No decorrer desta semana começaram a surgir por aqui cartazes que questionam o motivo de a árvore que dá nome à rua não existir. Os manifestantes, aparentemente anónimos, colocaram ainda folhetos nas caixas de correio das casas deste bairro popular.
“Isto deveria ser a Rua do Não Limoeiro” ou “Se houve limoeiro, já não mora aqui” são algumas das frases escritas nos materiais de propaganda. Existe ainda um placard que garante que, se não for ali plantado um limoeiro, os manifestantes irão mesmo mudar o nome da rua. O tema já chegou às redes sociais, onde muitos questionam o que se estará a passar em Lisboa.
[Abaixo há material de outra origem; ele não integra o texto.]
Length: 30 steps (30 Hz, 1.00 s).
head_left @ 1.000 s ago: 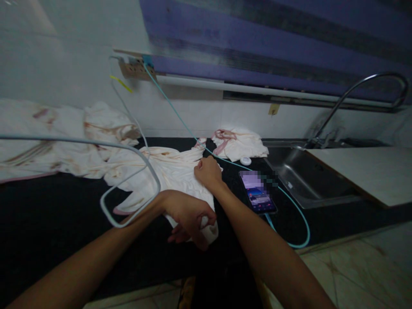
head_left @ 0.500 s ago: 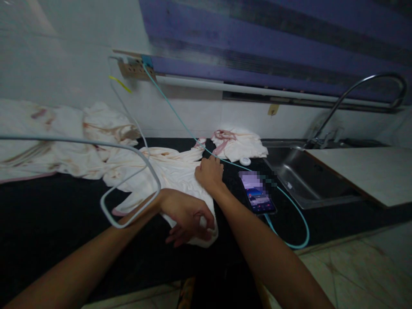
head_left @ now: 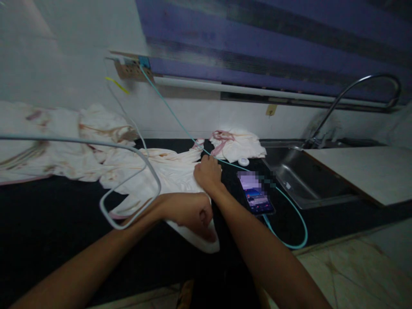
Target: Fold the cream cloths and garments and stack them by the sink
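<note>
A white cloth with brownish stains and a pink edge (head_left: 178, 174) lies rumpled on the dark countertop. My left hand (head_left: 189, 212) is closed on the cloth near its front corner, and a flap of it sticks out below the fist. Farther back, my right hand (head_left: 207, 174) rests with curled fingers on the cloth's right edge; its fingertips are hidden. More stained white cloth (head_left: 64, 128) is heaped to the left. Another white bundle with pink trim (head_left: 241, 145) sits against the wall, beyond my right hand.
A grey cable (head_left: 128, 148) loops in front of my left forearm. Right of my hands lies a lit phone (head_left: 257, 195) with a teal cable (head_left: 304, 227) running from it. A small white round object (head_left: 243, 162) is behind it. A steel sink (head_left: 309, 176) and a white board (head_left: 363, 171) stand farther right.
My left hand's fingers have closed from a loose spread into a fist on the cloth, whose front corner now shows more. My right hand stays in place.
</note>
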Each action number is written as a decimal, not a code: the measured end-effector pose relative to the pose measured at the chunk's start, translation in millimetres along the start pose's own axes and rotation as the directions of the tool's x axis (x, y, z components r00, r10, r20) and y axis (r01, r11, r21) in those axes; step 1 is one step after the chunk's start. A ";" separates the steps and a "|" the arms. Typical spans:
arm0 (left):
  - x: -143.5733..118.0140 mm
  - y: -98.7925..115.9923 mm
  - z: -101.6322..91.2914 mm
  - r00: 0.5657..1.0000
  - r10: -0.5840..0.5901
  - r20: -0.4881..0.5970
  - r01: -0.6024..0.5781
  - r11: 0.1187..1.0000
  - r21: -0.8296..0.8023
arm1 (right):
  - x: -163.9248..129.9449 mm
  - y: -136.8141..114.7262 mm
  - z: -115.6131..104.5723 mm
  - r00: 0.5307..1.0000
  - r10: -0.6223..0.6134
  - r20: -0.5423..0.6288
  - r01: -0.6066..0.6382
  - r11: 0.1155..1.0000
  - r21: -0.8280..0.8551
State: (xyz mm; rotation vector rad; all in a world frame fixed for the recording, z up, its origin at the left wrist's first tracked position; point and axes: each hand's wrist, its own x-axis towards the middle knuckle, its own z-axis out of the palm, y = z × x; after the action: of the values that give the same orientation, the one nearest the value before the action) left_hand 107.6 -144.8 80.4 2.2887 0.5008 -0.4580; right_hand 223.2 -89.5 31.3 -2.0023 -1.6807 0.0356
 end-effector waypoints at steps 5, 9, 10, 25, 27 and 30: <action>3.1 16.7 9.8 0.977 0.131 -0.169 -0.061 0.929 0.366 | 0.4 0.4 1.1 1.000 -0.009 -0.009 0.009 1.000 -0.005; -1.0 24.5 9.6 0.982 0.124 -0.143 -0.062 0.925 0.374 | -0.5 0.7 1.1 1.000 -0.013 -0.009 0.013 1.000 -0.017; -2.3 25.5 9.1 0.984 0.118 -0.132 -0.063 0.929 0.364 | -0.6 0.8 1.1 1.000 -0.014 -0.004 0.014 1.000 -0.022; 2.6 -2.3 -1.3 0.879 0.140 -0.455 0.150 0.825 0.544 | 4.9 8.3 -2.5 1.000 -0.019 -0.014 0.018 0.998 -0.067; 4.0 -13.1 -4.2 0.862 0.162 -0.480 0.148 0.826 0.544 | 5.5 8.0 -5.1 1.000 -0.006 -0.021 0.005 0.998 -0.061; 5.0 -26.3 -6.5 0.886 0.107 -0.450 0.158 0.845 0.512 | 5.2 5.1 -11.3 0.996 0.007 -0.091 -0.010 0.999 -0.035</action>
State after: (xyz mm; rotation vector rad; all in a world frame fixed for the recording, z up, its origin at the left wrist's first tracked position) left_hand 100.4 -121.8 67.0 2.9670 0.7068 -0.0403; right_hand 232.9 -89.4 40.6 -2.0062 -1.6260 -0.0816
Pelo que a NiTcom apurou — segundo a toponímia de Lisboa e fontes históricas —, existiu de facto um limoeiro por ali, que terá sido o responsável pelo batismo da rua. No entanto, a árvore acabou por desaparecer com as transformações urbanas em Lisboa nos últimos anos. O resultado foi a substituição de limoeiros por árvores de outras espécies. Há até uma árvore enorme na Rua do Limoeiro mas é, na verdade, uma bela-sombra, com cerca de 100 anos.
Perante o design e a comunicação coordenada desta mensagem entregue no espaço público, torna-se claro de que existe um movimento ou entidade organizada envolvido na ação. No entanto, até ao momento, os autores e a verdadeira intenção desta manifestação ainda não foram revelados.